Gent Foma also held a public meeting in October, which had approximately 30 participants, including many cyclists. The LANL Trails Working Group has created a pamphlet describing the vision for the trail and the opportunities it could offer.
Next steps include developing an Environmental Assessment, providing DOE with the initial findings in order to get approval for a feasibility study and developing a Memorandum of Understanding between the agencies involved.
“We want this to become a more solid project that we can move forward and start to get funding for the actual implementation instead of just planning, which hopefully can happen sooner rather than later, so it doesn’t get stuck in that planning mode of always in conceptual,” Gent Foma said.
Board Member Khalil Spencer asked about costs and funding.
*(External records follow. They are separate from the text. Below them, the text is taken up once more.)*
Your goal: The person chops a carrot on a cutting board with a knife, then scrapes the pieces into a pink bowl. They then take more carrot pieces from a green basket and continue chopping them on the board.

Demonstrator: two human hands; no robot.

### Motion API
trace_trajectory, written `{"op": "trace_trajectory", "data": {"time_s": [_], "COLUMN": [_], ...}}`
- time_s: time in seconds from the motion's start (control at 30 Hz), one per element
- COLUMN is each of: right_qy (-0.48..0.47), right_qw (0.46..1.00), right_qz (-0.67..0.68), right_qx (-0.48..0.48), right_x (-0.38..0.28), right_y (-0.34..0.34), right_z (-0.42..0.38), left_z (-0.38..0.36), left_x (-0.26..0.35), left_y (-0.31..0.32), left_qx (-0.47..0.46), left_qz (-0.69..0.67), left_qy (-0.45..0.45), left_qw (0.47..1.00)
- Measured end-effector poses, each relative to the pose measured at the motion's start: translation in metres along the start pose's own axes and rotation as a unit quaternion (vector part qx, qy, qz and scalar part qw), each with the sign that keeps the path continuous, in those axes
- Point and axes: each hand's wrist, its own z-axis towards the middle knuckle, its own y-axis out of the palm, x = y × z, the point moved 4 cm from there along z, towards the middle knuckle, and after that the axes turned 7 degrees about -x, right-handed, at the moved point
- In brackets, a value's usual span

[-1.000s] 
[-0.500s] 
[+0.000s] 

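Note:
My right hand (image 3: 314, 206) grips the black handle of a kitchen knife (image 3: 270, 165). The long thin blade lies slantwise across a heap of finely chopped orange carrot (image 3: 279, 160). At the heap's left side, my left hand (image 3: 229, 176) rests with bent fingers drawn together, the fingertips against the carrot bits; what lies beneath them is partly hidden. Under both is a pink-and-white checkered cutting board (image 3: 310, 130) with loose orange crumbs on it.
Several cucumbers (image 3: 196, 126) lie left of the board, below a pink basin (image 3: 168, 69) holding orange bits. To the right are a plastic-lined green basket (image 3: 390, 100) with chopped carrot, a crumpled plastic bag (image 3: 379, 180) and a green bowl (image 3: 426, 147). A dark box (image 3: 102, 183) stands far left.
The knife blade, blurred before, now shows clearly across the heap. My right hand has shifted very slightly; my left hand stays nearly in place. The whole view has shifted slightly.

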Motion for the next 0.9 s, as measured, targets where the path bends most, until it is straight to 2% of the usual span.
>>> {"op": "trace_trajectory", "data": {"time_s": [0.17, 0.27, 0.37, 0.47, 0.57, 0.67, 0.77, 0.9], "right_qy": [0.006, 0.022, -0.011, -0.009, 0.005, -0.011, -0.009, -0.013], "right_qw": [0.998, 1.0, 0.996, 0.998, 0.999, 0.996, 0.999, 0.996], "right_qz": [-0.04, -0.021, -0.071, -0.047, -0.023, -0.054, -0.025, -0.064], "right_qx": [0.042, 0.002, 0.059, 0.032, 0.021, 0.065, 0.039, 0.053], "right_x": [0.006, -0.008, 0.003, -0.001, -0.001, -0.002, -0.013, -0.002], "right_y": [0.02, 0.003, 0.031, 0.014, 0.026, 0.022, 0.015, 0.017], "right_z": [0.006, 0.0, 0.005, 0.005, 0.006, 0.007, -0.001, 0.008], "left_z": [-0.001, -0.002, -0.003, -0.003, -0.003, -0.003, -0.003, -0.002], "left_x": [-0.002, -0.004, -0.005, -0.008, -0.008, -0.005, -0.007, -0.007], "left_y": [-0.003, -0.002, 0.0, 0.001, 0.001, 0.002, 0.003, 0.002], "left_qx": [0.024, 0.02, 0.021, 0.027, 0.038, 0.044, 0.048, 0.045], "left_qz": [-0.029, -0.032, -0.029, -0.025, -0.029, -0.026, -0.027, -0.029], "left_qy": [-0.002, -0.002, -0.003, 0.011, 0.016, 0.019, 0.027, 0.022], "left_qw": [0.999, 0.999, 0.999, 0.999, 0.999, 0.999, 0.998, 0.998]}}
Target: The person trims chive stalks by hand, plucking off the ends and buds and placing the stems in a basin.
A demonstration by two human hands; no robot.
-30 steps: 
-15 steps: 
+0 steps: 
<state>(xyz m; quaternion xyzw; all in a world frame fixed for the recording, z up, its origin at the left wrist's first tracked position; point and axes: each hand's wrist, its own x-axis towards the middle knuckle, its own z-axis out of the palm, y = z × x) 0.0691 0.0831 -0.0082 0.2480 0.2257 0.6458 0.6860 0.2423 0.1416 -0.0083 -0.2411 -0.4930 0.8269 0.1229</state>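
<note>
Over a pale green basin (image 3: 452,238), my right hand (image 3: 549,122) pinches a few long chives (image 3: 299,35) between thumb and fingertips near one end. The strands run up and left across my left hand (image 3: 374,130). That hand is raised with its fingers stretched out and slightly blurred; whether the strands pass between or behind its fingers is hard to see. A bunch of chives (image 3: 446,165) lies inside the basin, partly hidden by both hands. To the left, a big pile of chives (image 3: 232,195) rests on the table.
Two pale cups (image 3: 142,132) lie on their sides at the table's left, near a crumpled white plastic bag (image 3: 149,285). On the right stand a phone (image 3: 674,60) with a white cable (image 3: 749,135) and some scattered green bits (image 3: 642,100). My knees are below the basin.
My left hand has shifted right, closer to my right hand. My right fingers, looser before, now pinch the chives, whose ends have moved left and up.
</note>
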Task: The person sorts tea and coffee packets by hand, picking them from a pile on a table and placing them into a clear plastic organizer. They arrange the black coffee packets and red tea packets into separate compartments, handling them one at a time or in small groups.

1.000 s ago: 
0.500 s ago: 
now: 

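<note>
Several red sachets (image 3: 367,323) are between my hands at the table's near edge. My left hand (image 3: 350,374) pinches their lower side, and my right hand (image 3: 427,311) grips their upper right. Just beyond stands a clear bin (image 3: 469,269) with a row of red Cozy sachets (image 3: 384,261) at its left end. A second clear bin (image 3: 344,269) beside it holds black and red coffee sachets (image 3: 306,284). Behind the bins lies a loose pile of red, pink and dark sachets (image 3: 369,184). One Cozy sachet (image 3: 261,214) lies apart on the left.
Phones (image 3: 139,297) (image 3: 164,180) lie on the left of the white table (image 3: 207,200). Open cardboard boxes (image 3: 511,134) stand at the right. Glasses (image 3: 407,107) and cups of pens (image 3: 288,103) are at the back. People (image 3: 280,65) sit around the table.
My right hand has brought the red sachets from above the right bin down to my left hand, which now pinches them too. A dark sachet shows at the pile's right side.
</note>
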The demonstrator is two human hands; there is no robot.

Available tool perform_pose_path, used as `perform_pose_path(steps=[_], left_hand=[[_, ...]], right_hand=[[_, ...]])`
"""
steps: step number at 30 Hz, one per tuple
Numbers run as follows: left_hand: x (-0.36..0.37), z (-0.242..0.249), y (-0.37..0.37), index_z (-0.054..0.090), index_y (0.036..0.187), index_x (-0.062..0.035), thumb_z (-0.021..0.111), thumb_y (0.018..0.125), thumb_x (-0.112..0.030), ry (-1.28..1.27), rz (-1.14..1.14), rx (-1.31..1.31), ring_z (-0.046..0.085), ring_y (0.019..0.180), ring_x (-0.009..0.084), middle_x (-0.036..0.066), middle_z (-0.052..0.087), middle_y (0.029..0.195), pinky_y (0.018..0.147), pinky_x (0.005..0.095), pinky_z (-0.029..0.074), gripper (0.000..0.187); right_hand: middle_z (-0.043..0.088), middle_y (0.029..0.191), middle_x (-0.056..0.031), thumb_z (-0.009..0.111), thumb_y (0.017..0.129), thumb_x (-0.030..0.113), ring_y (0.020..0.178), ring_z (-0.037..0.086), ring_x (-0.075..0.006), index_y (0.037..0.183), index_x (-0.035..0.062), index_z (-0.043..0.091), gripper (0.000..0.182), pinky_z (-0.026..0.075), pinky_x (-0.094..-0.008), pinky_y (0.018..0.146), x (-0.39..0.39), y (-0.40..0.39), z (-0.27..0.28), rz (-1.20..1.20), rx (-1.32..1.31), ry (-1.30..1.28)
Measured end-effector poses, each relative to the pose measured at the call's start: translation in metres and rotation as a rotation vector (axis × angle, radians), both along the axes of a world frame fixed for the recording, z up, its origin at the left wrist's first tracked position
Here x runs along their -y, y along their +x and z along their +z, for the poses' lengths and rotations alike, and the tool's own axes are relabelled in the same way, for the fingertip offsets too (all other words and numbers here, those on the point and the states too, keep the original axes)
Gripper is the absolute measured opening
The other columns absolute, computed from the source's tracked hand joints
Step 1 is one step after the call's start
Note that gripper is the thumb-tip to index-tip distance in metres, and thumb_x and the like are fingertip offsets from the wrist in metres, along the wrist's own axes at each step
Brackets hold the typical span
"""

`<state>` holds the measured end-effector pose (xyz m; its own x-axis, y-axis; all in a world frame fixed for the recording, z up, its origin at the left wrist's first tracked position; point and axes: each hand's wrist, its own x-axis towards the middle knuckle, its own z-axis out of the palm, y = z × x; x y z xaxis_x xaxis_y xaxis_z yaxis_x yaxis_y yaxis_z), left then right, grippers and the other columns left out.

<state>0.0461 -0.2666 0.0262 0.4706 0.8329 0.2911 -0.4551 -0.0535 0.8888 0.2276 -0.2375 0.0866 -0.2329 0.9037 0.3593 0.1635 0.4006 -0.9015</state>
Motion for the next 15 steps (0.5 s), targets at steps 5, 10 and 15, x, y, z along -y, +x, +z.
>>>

Gent Foma responded that costs have not been estimated yet. The general formula is $250,000 per mile, but she believes that may apply more to municipal areas that may require land acquisition. Some sections proposed for this trail, such as a stretch through Los Alamos Canyon, could be relatively inexpensive, while others that involve building on steep grades could be considerably more.
Funding possibilities include a Federal Lands Access grant, although that program must be renewed by congress, programs that would fund connections between preexisting segments and contributions from the entities involved.
Spencer pointed out that many cyclists may not utilize a multiuse path, except for dangerous stretches along N.M. 4.
“Going downhill from Jemez Road to Bandelier, you can easily reach bicycle speeds in excess of 30 or 40 miles an hour. I think putting that category of bicyclist on a 10-foot wide multiuse path with casual bicyclists or walkers or infrequent users could be a recipe for disaster,” Spencer said.
“So I think this is a great idea. I think this is something the county and the parks should run with. I would not suggest that’s it’s going to be all things for all people, but I think it would be a wonderful resource for this region.”
Gent Foma responded that they are considering options such as separate trails for walkers and cyclists to address that issue. Board Chair Randall Ryti suggested that perhaps sections of the trail could be cyclists only, since walkers might use only segments of such a lengthy trail.
Board member Bethany King asked if it would be feasible to start building some stretches of the trail while working out issues with San Ildefonso and DOE. Gent Foma said that possibility is being considered, although it could be better to secure funding for the entire route in advance to insure that it is completed.
Gent Foma will be presenting the plan to the Parks and Recreation Board, tentatively in July.
In other business, the board reviewed the second phase of the transportation study. That is available in the T-Board’s June 5 agenda on the county website.
Acting Traffic Engineer Dan Erickson also made a presentation about what Department of Transportation criteria must be met in order to install traffic signals or crosswalks at intersections.
Bethany King reluctantly accepted a nomination to serve as vice chair and was elected unanimously.